▶

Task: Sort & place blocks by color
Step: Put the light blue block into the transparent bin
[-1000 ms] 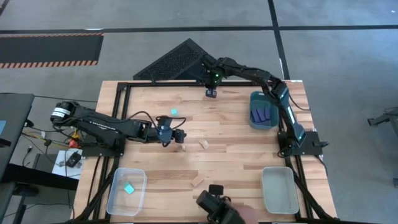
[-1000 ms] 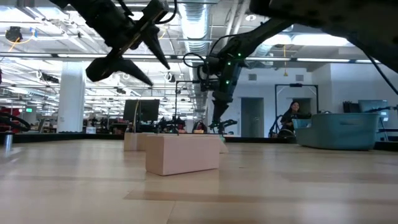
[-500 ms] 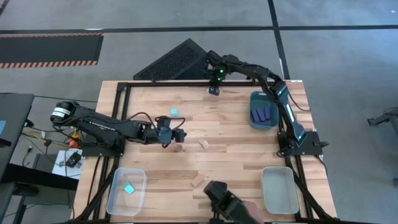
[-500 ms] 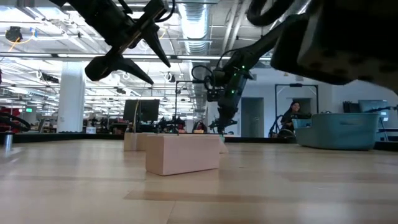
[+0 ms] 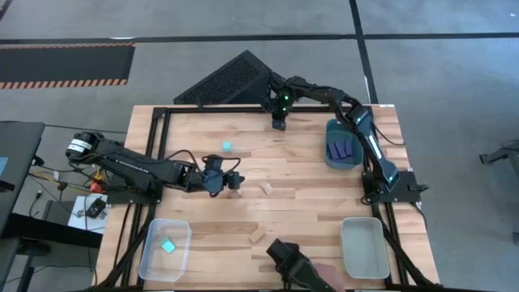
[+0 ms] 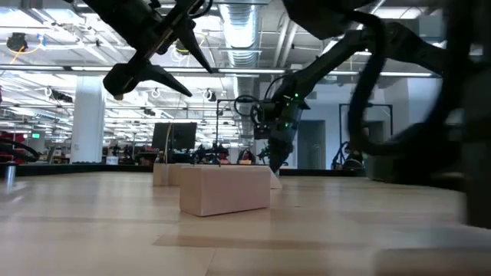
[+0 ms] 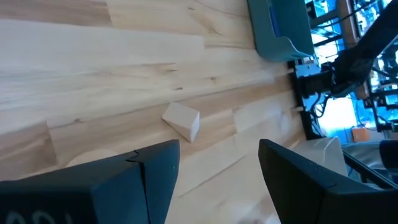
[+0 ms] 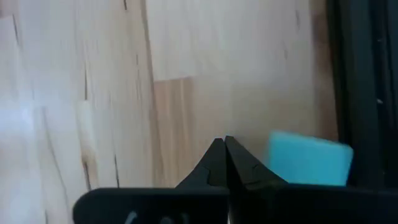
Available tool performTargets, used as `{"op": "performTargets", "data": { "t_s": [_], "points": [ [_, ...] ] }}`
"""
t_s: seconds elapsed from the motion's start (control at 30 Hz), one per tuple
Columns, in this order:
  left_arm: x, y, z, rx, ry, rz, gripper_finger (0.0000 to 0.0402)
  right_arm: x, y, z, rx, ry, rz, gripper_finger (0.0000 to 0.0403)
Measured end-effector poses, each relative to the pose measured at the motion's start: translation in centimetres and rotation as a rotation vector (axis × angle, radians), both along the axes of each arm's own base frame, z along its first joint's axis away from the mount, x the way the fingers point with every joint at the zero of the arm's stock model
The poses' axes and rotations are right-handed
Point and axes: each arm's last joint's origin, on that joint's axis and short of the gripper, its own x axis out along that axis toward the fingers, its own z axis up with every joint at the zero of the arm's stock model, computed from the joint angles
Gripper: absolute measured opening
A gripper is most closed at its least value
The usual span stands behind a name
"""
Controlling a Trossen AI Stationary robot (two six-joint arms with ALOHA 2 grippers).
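Up at the far edge of the worktop [image 5: 308, 170] we have the right gripper [image 5: 279, 123] pressed fully shut with nothing between its tips; in the right wrist view its fingers [image 8: 214, 163] meet in a point just beside a cyan block [image 8: 310, 159] that lies against the dark frame rail, not gripped.

Our left gripper [image 5: 231, 182] hangs a little above the boards near the middle, fingers [image 7: 152, 163] spread wide and holding nothing. Just beyond them lies a pale wood wedge [image 7: 182, 120], seen from above as a small piece [image 5: 265, 187] just to the gripper's right. Another teal cube [image 5: 228, 146] sits on the boards a short way beyond the left gripper.

A pale wood block [image 5: 258, 236] rests near the front edge; in the low view it stands close to the camera [image 6: 225, 189].

The clear tray [image 5: 151, 255] at the front left holds one teal cube [image 5: 168, 246]. The dark teal tray [image 5: 331, 151] by the right arm holds dark blue bars [image 5: 344, 148]. The grey tray [image 5: 365, 259] sits at the front right.

A dark object [image 5: 296, 266] reaches in over the front edge.
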Motion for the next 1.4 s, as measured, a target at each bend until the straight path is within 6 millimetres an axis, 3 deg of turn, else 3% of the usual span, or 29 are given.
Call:
{"op": "performTargets", "data": {
  "t_s": [0.27, 0.43, 0.67, 1.07, 1.4],
  "points": [
    [-0.2, -0.5, 0.0, 0.015, 0.002, 0.003, 0.0206, -0.6, 1.6, 1.1, 0.100, 0.083, -0.034, 0.0001],
    [-0.1, -0.4, 0.0, 0.018, 0.001, 0.004, 0.0206, 0.2, 1.0, 3.2, -0.068, 0.006, -0.057, 0.0001],
    [-0.1, -0.1, -0.1, 0.033, 0.020, -0.029, 0.0206, 0.7, 0.7, 2.8, -0.126, -0.011, -0.068, 0.0001],
    [0.4, 3.4, -0.2, 0.044, 0.070, -0.072, 0.0206, 0.9, 0.4, 3.1, -0.156, -0.042, -0.049, 0.0000],
    [0.4, 6.3, -0.2, 0.076, 0.102, -0.076, 0.0206, -1.0, -1.7, 3.0, -0.175, -0.018, -0.106, 0.0000]
  ]
}}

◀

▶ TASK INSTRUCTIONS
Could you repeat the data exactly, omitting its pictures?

▶ SOLUTION TO THE EXERCISE
Task: Sort & place blocks by color
Step: Put the light blue block into the transparent bin
[-1000 ms] 
[-1000 ms] 
[-500 ms] 
[-500 ms] 
[+0 ms] 
[+0 ms] 
[+0 ms] 
[+0 ms] 
Available tool performTargets, used as `{"op": "performTargets", "data": { "t_s": [_], "points": [ [_, ...] ] }}`
"""
t_s: seconds elapsed from the motion's start (control at 30 Hz), one per tuple
Columns, in this order:
  left_arm: x, y, z, rx, ry, rz, gripper_finger (0.0000 to 0.0402)
  right_arm: x, y, z, rx, ry, rz, gripper_finger (0.0000 to 0.0403)
Measured end-effector poses, each relative to the pose measured at the motion's start: translation in centimetres and rotation as a rotation vector (axis × angle, radians), both along the axes of each arm's own base frame, z along its first joint's axis away from the mount, x the way the fingers point with every joint at the zero of the arm's stock model
The poses' axes and rotations are right-handed
Point and axes: each arm's last joint's origin, on that joint's axis and short of the gripper, its own x axis out along that axis toward the fingers, its own z axis up with every joint at the zero of the arm's stock model, computed from the joint angles
Gripper: absolute measured opening
A gripper is most closed at its least value
The usual span stands behind a name
"""
Controlling a Trossen AI Stationary robot (two six-joint arms with ALOHA 2 grippers).
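Up at the far edge of the worktop [image 5: 308, 170] we have the right gripper [image 5: 279, 123] pressed fully shut with nothing between its tips; in the right wrist view its fingers [image 8: 214, 163] meet in a point just beside a cyan block [image 8: 310, 159] that lies against the dark frame rail, not gripped.

Our left gripper [image 5: 231, 182] hangs a little above the boards near the middle, fingers [image 7: 152, 163] spread wide and holding nothing. Just beyond them lies a pale wood wedge [image 7: 182, 120], seen from above as a small piece [image 5: 265, 187] just to the gripper's right. Another teal cube [image 5: 228, 146] sits on the boards a short way beyond the left gripper.

A pale wood block [image 5: 258, 236] rests near the front edge; in the low view it stands close to the camera [image 6: 225, 189].

The clear tray [image 5: 151, 255] at the front left holds one teal cube [image 5: 168, 246]. The dark teal tray [image 5: 331, 151] by the right arm holds dark blue bars [image 5: 344, 148]. The grey tray [image 5: 365, 259] sits at the front right.

A dark object [image 5: 296, 266] reaches in over the front edge.
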Motion for the next 1.4 s, as measured, a target at each bend until the straight path is within 6 millimetres an axis, 3 deg of turn, else 3% of the usual span, or 29 are given.
Call:
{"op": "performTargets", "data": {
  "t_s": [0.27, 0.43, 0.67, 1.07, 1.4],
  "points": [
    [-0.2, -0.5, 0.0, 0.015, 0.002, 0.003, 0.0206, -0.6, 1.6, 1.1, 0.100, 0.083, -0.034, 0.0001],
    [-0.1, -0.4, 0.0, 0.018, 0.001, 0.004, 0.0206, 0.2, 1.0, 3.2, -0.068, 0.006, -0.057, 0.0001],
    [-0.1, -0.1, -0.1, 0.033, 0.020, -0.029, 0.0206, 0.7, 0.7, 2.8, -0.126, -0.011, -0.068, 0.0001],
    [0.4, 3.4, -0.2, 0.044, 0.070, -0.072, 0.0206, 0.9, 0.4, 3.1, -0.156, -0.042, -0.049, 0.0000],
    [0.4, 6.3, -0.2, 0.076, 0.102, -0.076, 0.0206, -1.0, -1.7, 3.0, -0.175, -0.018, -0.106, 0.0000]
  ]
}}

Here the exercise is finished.